Nya showed up wearing one giant boot the other day. I don’t ask anymore

Today was better.  I only almost cried once.  We had study class at 11:00 and I was exhausted and hungry by the time I left at 3:30.  Maima fed me pepper soup for a third day in a row and I did small errands before coming home.

I sat down on the porch to do work for the prison and Yada crawled in my lap, filthy little pig-pen Yada.  God bless him, though, that kid loves me and is here with me almost all the time.  I’m constantly asking him, “Yada, are those words?” or “Yada, why are you wet?” but he loves to dance and sing so we’re a good pair.  I put my work away and we read Dr.

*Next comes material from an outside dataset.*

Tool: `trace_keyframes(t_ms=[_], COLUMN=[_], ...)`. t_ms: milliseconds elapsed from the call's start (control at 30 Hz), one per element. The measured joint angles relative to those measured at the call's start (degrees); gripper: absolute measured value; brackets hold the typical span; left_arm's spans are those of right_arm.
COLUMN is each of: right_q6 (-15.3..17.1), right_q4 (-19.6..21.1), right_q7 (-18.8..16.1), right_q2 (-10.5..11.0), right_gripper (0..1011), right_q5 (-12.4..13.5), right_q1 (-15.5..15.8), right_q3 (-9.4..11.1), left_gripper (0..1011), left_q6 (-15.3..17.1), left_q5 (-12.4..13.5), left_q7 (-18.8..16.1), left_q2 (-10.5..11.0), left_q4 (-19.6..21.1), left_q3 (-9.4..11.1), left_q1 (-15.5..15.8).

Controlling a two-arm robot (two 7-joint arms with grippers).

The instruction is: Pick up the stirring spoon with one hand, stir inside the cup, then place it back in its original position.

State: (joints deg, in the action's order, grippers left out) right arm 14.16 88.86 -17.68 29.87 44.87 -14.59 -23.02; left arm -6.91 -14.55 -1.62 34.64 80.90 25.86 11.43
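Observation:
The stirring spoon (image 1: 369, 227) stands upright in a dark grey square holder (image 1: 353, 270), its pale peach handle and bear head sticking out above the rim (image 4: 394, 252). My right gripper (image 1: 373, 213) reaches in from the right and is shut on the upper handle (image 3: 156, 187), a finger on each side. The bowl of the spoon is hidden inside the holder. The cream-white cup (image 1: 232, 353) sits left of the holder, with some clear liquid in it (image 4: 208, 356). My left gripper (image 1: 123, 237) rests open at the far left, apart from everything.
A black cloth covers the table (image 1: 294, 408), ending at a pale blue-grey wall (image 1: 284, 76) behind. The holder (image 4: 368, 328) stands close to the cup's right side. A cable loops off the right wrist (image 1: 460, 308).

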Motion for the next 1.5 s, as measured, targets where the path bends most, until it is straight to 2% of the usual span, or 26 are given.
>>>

Seuss until Grandpa came and asked me to open the office, now officially the dancing room.  I was feeling tired and depressed again so I wandered in and out while they screamed and ran back and forth on the porch.

I cut Emmanuel’s pineapple to share with them and was just about the tell them to go home when Grandpa grabbed my hand and very seriously said, “RB, you da big boss police.”  He and I proceeded to chase all the other kids and put them in prison (make them sit on the broken chair in the office).  There was music and dancing in prison, though, so it wasn’t super realistic but he was trying.  The prisoners kept trying to escape so Grandpa started play beating them.  Whoa!  Whoa!  Whoa!  “Da na wha da boss man police should do!” I intervened.  Everyone squealed and ran into the yard.  “RB,” Grandpa said, “Let’s wait in the prison.  They will come and we can catch them.”  I wasn’t so sure about this but I went along.  He was right, as usual.

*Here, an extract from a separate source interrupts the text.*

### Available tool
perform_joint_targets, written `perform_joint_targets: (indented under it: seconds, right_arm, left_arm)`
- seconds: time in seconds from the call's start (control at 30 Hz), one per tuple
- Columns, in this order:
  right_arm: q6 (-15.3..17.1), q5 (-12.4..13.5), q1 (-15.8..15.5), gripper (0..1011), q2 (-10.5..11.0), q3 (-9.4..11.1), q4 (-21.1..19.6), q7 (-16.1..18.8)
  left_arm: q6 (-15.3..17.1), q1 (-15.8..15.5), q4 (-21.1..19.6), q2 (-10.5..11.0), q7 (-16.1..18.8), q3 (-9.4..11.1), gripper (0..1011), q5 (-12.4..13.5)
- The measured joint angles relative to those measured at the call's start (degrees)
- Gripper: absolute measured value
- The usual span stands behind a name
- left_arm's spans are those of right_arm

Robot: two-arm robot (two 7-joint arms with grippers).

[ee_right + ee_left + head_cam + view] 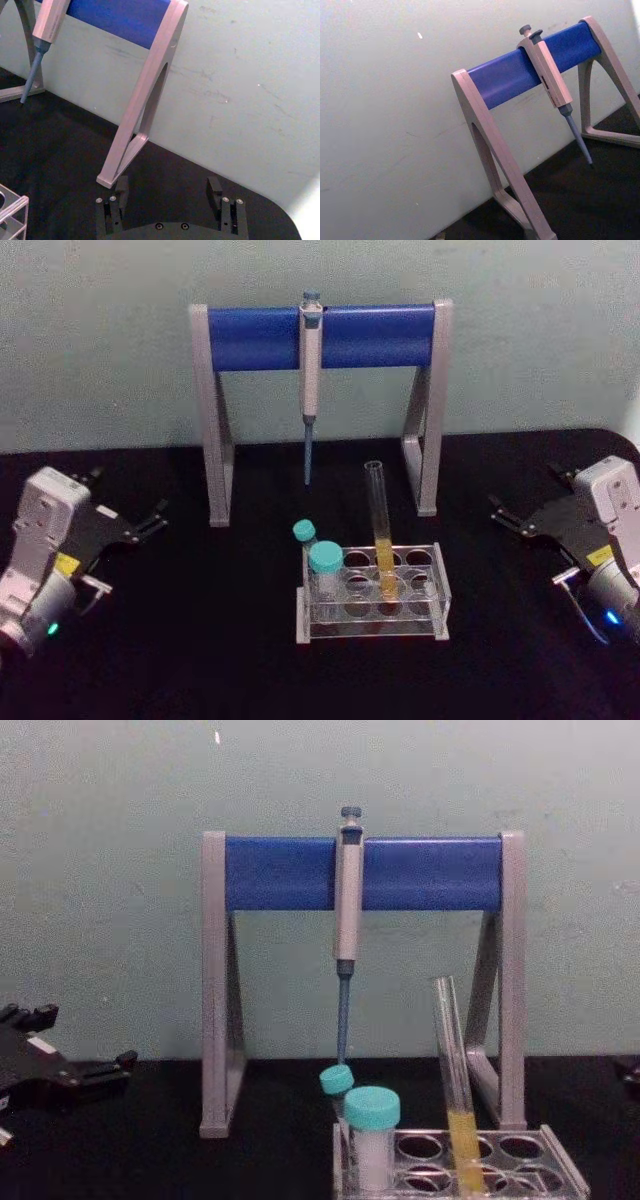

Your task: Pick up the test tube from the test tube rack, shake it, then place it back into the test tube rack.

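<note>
Chest view: the bottom edge cuts off the low clear plastic test tube rack (565, 1172) and, with it, the rounded bottom of the long thin clear glass test tube (451, 1050). Right wrist view: the grey-blue pipette (50, 17) loses its upper body past the edge. Left wrist view: the near foot of the grey-and-blue pipette stand (510, 77) is cut off.

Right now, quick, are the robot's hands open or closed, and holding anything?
Left gripper: open, holding nothing.
Right gripper: open, holding nothing.
</note>
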Motion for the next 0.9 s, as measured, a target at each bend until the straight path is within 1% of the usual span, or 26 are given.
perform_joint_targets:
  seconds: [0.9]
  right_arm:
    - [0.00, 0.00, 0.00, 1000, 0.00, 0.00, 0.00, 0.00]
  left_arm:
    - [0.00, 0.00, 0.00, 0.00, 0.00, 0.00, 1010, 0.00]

After we’d detained them for awhile I told Grandpa we should go to court and decide if they were guilty.  He wasn’t crazy about this but I let him be the judge and wear my hat so he agreed.  I brought each prisoner up one by one.  “Nyaquay, is it true you can rogue people’s money?”  He grinned and nodded, “Oh yes!”  I gasped, “Judge Grandpa, what should we do?”  He thought for a moment, “He can go.”  Again I gasped, “For why?  The man say he’s a rogue!”  Grandpa just shook his head and pointed to the door, “The man is crazy.  Very crazy.”  “So we should let him go?!” I asked.  Grandpa looked at me like I was crazy, “I na want him here!”  Good point, I guess.  Nyaquay was freed, but captured again within minutes.  So much for justice and rehabilitation.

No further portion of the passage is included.